On the other hand, IG BCE also represents coal miners - but it has long since recruited the much larger number of its members in the chemical and pharmaceutical industries. And their employees are also concerned about the planned “turnaround”. On Wednesday, Baerbock listed the “energy transition, chemical transition and automobile transition”. Specifically, it looks like this: Uncontrolled rising electricity prices or even a shaky supply could significantly reduce the interest of chemical companies in investing in new production processes and systems in Germany. And even if they take place here, there will be enormous changes for the employees. “Nobody in this room” asks the question “whether climate protection is important”, emphasized Vassiliadis. But it's about "how we do it".

In fact, Baerbock then became even more specific in their efforts to alleviate the skepticism: On the one hand, they assured that the planned coalition "on January 1, 2022" would start a huge effort to expand renewable energies.
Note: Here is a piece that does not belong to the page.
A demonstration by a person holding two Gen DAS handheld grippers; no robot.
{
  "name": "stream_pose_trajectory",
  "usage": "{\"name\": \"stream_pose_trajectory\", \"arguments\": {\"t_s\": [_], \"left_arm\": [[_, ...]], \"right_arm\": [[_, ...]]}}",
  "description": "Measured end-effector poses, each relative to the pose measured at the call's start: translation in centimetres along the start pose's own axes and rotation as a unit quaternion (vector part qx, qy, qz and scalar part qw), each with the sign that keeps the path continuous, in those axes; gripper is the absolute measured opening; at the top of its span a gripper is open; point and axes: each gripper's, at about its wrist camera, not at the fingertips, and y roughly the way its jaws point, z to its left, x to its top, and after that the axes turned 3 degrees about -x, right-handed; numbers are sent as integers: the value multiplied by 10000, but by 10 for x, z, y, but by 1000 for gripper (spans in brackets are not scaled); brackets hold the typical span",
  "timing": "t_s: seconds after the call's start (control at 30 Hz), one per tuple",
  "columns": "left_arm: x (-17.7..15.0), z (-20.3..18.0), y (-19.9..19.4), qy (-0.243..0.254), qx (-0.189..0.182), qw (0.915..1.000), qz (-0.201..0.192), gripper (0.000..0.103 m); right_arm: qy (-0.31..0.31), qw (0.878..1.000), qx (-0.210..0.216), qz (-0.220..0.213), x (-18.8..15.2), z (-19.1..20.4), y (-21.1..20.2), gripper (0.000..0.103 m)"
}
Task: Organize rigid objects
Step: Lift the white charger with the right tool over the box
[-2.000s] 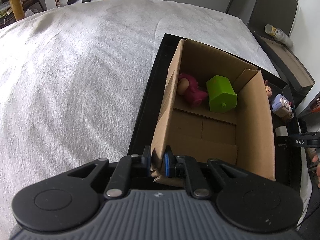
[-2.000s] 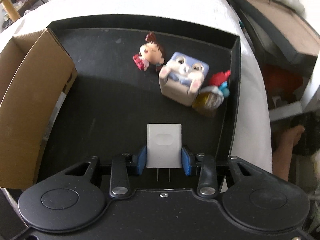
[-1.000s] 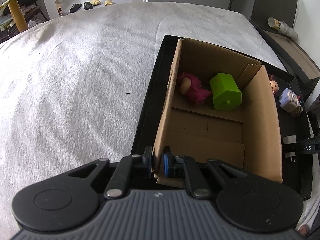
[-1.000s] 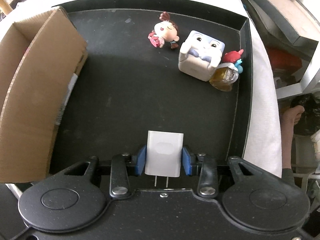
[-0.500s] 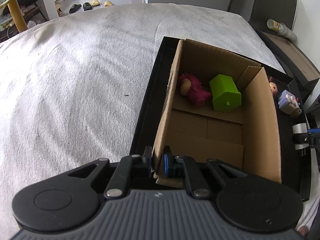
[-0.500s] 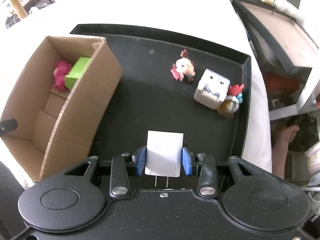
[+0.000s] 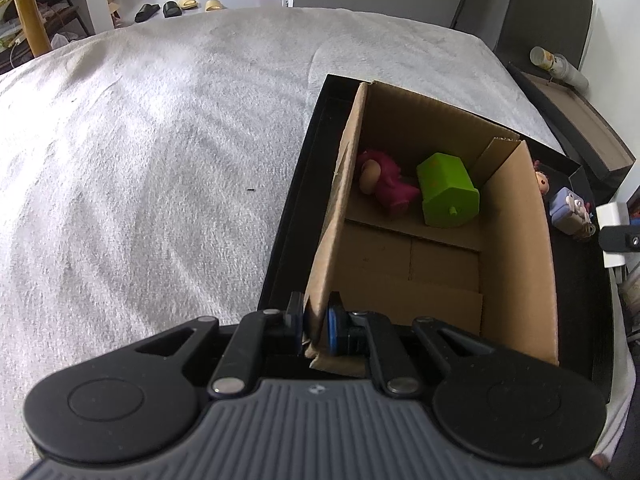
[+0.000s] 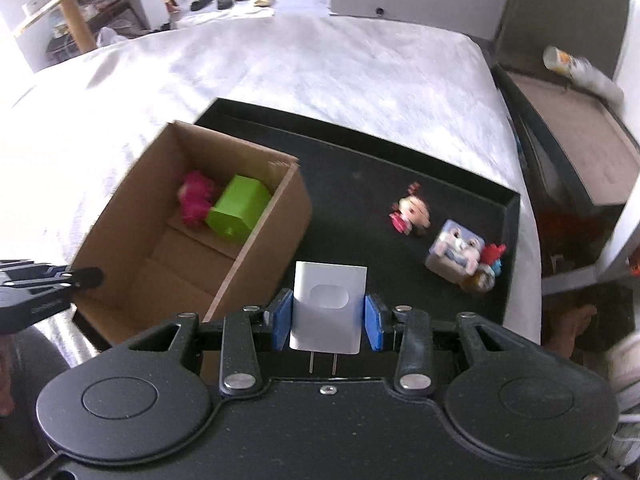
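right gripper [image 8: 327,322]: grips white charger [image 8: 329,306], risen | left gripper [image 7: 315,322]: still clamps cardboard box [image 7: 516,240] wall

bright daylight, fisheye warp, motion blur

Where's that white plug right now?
The white plug is clamped in the right hand-held gripper, held above the black tray, just right of the cardboard box.

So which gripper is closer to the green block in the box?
Left. The left gripper clamps the cardboard box holding the green block; the right gripper hangs outside it, gripping the white charger.
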Motion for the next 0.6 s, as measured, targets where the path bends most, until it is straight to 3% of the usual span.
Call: {"name": "stream_pose_trajectory", "arguments": {"t_s": [0.6], "left_arm": [[2, 2, 1, -12, -92, 10000, -19, 11]], "right_arm": [[-648, 9961, 468, -363, 29, 56, -16, 37]]}}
And she also admitted that the transition would require the construction of additional new gas-fired power plants.

From the point of view of IG BCE, these should ideally be created at coal sites.

A huge challenge for the industry

On the other hand, Baerbock also directly addressed the pride of the chemical workers: “We need them for everything that is actually necessary for this transformation, for example batteries, a functioning circular economy, insulation and climate-neutral plastics,” she emphasized.
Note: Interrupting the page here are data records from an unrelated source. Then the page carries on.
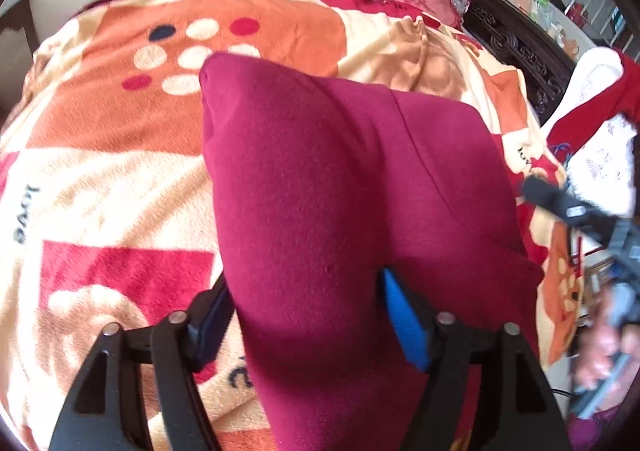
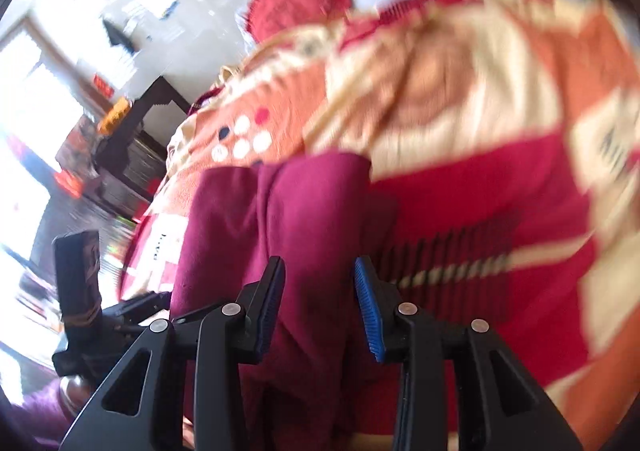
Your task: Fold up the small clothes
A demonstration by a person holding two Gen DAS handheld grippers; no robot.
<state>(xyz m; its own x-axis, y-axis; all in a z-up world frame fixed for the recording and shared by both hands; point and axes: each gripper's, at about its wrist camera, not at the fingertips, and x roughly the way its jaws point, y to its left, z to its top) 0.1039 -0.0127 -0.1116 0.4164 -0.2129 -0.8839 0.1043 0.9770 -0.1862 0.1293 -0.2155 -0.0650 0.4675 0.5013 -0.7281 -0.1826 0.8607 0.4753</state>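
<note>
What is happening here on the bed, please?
A person with two handheld grippers is folding a dark red garment on a bed covered by an orange patterned blanket. The left gripper has cloth between its fingers. The right gripper also has cloth between its fingers, but its view is blurred. The fold is not finished.

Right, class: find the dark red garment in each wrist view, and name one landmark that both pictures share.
Left wrist view: the dark red garment fills the centre, running down between the left gripper fingers.
Right wrist view: the garment sits centre-left, between the right gripper fingers.
Shared landmark: the cluster of dots on the orange blanket, just beyond the garment.
</note>
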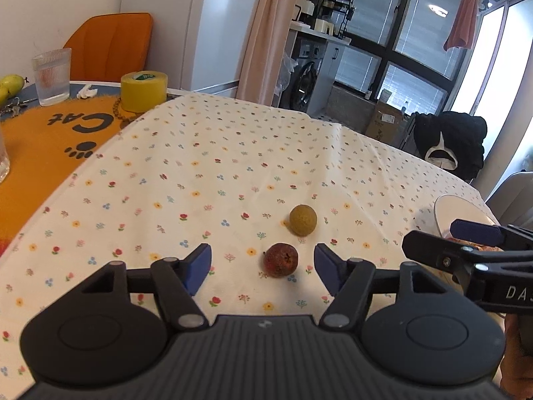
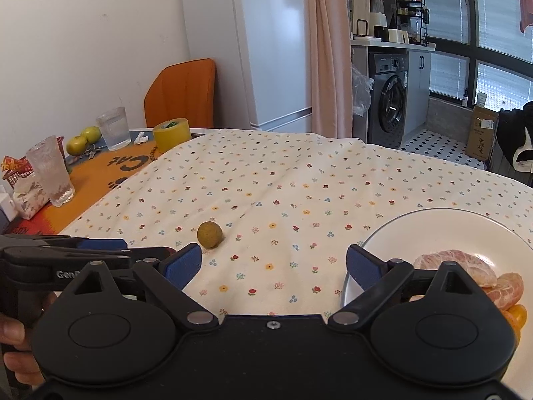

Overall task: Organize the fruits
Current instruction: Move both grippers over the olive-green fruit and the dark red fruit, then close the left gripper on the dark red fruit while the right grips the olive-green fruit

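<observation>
Kitchen-dining rm: round table under a floral tablecloth, fridge and washing machine behind.

Left gripper: jaws wide apart, nothing held. The red fruit lies on the cloth between the blue pads, slightly nearer the right pad, not touching either. Judged reason for the spread: it is lined up to bracket this fruit before closing.

At 12 o'clock from the red fruit, just beyond the fingertips, is a green-brown round fruit, loose on the cloth, apart from the red one.

Right gripper: jaws also wide apart, empty. Its right pad overlaps the rim of the white plate at approx. 3 o'clock; it probably waits there, clear of the left gripper's approach. Plate holds peeled citrus segments and a small orange fruit near the edge, so the plate is judged the collection pt.

Outward at 10 o'clock: yellow tape roll, glass tumbler, green fruits on an orange mat, well apart from the work.

Two fruits on the cloth not yet plated.
</observation>
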A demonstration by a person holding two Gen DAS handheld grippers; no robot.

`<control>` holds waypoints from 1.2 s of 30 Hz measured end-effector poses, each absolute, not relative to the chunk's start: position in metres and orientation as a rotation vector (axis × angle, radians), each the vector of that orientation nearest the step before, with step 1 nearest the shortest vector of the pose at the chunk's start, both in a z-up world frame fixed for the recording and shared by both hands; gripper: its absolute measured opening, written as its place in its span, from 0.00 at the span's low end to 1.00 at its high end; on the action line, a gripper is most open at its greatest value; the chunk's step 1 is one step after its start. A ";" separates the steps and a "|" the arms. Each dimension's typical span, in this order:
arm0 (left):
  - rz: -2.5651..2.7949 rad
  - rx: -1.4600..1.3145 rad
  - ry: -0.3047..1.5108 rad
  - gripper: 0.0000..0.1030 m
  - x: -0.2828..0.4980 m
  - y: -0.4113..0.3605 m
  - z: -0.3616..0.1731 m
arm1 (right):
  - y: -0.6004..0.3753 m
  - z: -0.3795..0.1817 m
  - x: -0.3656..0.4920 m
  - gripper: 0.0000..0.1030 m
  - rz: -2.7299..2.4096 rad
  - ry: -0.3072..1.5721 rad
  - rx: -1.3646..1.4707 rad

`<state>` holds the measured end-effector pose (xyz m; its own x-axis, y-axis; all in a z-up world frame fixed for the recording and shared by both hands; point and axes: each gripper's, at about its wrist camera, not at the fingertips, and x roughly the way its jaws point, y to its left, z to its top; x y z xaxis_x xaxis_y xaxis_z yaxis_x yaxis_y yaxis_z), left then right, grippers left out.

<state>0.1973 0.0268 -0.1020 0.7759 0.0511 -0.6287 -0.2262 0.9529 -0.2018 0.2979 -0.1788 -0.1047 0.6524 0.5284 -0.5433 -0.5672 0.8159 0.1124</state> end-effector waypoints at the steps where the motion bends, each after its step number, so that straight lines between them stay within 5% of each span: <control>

In addition to this “huge opportunity”, it is of course also a “huge challenge” to organize a climate-neutral energy supply for this inevitably energy-hungry industry.

The performance did not end with jubilation, but with respectful applause.

This is partly due to the fact that IG BCE traditionally maintains decent behavior in its self-confidence.

But Baerbock has also left the impression that she may not understand bridge building as just a task for people on the other side.